Overall, fewer than three-quarters (73%) of dentists owned a private practice in 2021. In 2005, about 85% of dentists owned their practice.
The change in ownership is most notable for dentists under the age of 35. In 2021, only 9.5% of dentists under the age of 30 owned a practice, down from about 25% of dentists in that same age group in 2005.
Similarly, just over one-third (34%) of dentists between the ages of 30 and 34 owned practices in 2021. In 2005, more than half (55%) of dentists in that age group owned a practice.
Practice ownership is generally declining for other age groups, although the drop is not nearly as dramatic among older practice owners. The ADA data show:
- Seventy-three percent of dentists between the ages of 35 and 44 owned a private practice in 2021 versus 86% in 2005.
- Eighty-nine percent of dentists between the ages of 45 and 54 owned a private practice in 2021 versus 94% in 2005.

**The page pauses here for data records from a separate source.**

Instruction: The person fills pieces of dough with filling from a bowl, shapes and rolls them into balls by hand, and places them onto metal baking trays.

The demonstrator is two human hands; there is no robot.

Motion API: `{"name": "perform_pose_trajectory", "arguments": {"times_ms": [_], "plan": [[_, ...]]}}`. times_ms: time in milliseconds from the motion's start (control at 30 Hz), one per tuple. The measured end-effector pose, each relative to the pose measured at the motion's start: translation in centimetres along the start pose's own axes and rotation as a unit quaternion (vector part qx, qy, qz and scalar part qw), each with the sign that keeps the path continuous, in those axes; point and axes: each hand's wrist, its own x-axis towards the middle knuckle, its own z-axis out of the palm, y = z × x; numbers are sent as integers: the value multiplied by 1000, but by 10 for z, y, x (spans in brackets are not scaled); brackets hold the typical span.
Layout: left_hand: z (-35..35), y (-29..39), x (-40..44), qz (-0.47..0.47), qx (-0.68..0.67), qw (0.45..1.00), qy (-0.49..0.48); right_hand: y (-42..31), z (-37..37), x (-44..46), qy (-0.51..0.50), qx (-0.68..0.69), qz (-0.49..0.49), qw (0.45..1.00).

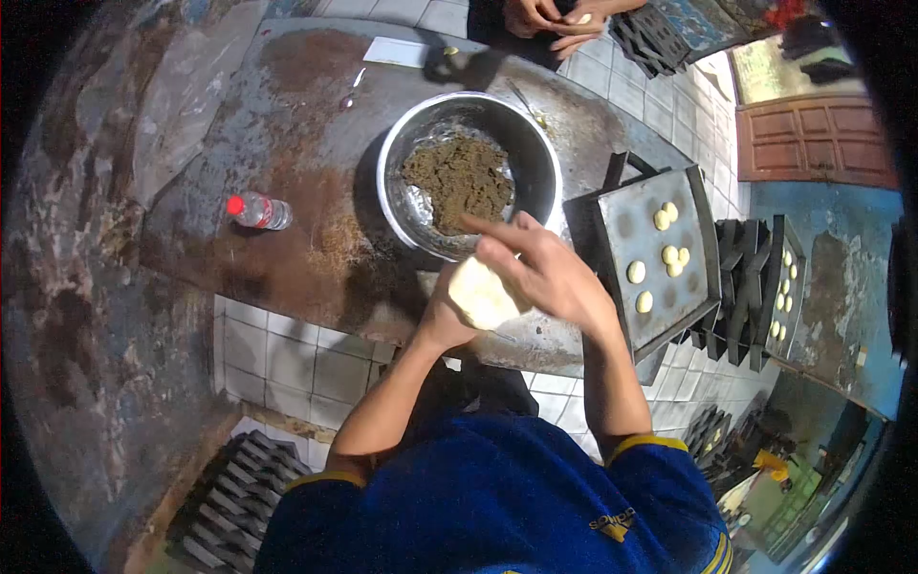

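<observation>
My left hand [446, 321] holds a flattened piece of pale dough [481, 295] in its palm, just in front of the bowl's near rim. Over the dough's right side is my right hand [559, 275], its index finger stretched toward the bowl and the other fingers partly bent. Whether it touches the dough I cannot tell. A large metal bowl [385, 177] stands on the table beyond both hands. Inside lies a crumbly brown filling [459, 180], heaped across the bottom.
Right of the bowl, a dark metal tray [620, 222] carries several small dough balls [636, 272]. More stacked trays [741, 292] stand farther right. A red-capped bottle [260, 211] is on the worn table [296, 105] at left. Another person's hands [550, 23] work beyond the far edge.
</observation>
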Motion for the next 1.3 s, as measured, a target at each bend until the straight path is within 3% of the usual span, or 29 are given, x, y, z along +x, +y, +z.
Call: {"name": "perform_pose_trajectory", "arguments": {"times_ms": [67, 133, 233, 267, 300, 333, 433, 633, 700, 767, 867, 933, 967, 1000, 1033, 1100, 1167, 1200, 1267, 1300], "plan": [[-36, -1, -1, -48, 147, 988, -15, 32, 25, 58, 26, -3, -14, 1000], [-57, 16, -5, 4, 239, 969, 57, 66, 50, 127, 45, -117, -52, 991], [-83, 11, -20, 33, 263, 957, 121, 133, 94, 232, 52, -281, -137, 949], [-88, 7, -28, -55, 268, 948, 160, 152, 107, 257, 50, -282, -141, 948], [-95, 4, -35, -142, 269, 932, 198, 168, 118, 279, 37, -370, -167, 913], [-103, 3, -40, -161, 228, 941, 192, 174, 124, 292, 24, -456, -191, 869], [-122, -15, -56, -180, 171, 943, 221, 168, 120, 305, -42, -460, -187, 867], [-132, -41, -74, -218, 54, 941, 252, 206, 115, 333, -73, -464, -216, 856], [-129, -31, -70, -238, -64, 923, 295, 193, 107, 329, -81, -474, -214, 850], [-134, -50, -77, -254, -79, 919, 291, 185, 104, 327, -86, -484, -209, 845], [-136, -32, -71, -287, -125, 906, 285, 217, 109, 344, -14, -464, -282, 840], [-137, -17, -62, -302, -156, 896, 284, 220, 103, 349, -30, -402, -189, 895], [-139, -14, -58, -305, -95, 913, 252, 209, 96, 344, -28, -401, -190, 896], [-140, -11, -55, -307, -34, 926, 219, 189, 83, 333, -12, -225, -135, 965], [-139, -8, -53, -307, -31, 926, 218, 174, 73, 325, 4, -40, -74, 996], [-136, -2, -49, -309, -19, 920, 242, 160, 55, 307, -45, 20, -69, 996], [-137, -28, -49, -260, 10, 937, 232, 131, 45, 265, -143, 196, -25, 970], [-139, -36, -46, -212, 39, 951, 224, 120, 41, 247, -142, 195, -26, 970], [-135, -20, -23, -213, 78, 953, 201, 97, 35, 208, -249, 197, -63, 946], [-129, -10, -8, -215, 115, 954, 176, 62, 29, 179, -256, 191, -44, 947]]}}
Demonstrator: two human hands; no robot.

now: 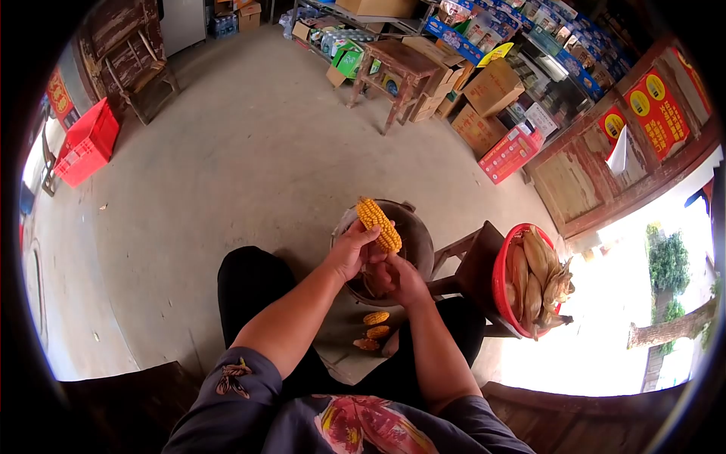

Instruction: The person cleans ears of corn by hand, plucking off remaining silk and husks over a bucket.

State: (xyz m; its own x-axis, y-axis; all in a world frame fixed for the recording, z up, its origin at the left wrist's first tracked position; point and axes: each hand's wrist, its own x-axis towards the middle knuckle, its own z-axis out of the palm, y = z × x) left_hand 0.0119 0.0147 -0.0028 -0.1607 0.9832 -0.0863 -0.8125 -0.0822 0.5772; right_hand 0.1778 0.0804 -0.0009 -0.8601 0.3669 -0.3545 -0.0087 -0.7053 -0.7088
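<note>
A yellow ear of corn, its kernels bare of husk, is held up over a round dark container. My left hand is closed around the cob's left side, the thumb lying on the kernels. At the cob's lower end, my right hand has its fingers bent against the base. Part of the container's inside is hidden by both hands. On the floor between my legs lie several pieces of corn.
To the right, a red basin of husked-over corn rests on a dark wooden stool. Farther off are a wooden stool, cardboard boxes, a red crate and a wooden chair.
</note>
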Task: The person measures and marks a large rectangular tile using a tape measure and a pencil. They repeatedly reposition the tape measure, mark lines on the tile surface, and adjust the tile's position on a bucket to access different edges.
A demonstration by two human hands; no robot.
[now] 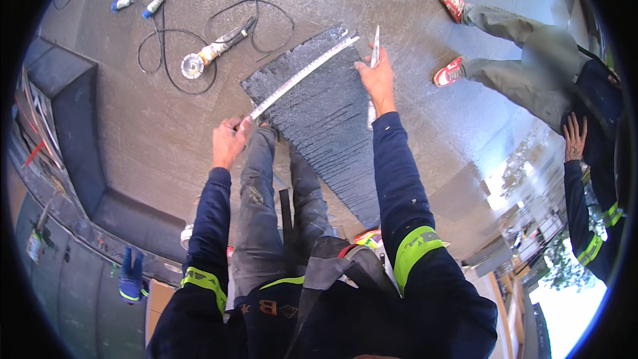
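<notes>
A white measuring tape [299,83] lies stretched slantwise across a dark slab [325,126] with a rough, streaked face. My left hand [229,141] is closed on the tape's near end at the slab's left edge. Past the slab's right edge, my right hand [377,80] grips a long, narrow, pale pointed tool [376,43]. Its tip points away from me and its other end shows below my wrist; I cannot make out its exact kind. The tape's far end lies close to my right fingers, near the slab's far right corner.
An angle grinder [212,51] with a pale disc rests on the floor at the far left, amid looped black cable [161,40] and blue plugs [151,7]. Another person [512,73] in red shoes stands at the right. A dark ledge [86,139] runs along the left.
</notes>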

- Ninety percent of dentists between the ages of 55 and 64 owned a private practice in 2021 versus 90% in 2005.
- Eighty-five percent of dentists age 65 and older owned a private practice in 2021 versus 84% in 2005.
The ADA HPI also reported declines in practice ownership by gender, according to an HPI infographic. Practice ownership for female dentists dropped from 68% in 2005 to 60% in 2021, a change of just over 12%. Ownership rates for male dentists also plummeted from 89% in 2005 to 80% in 2021, accounting for a decline of about 9%.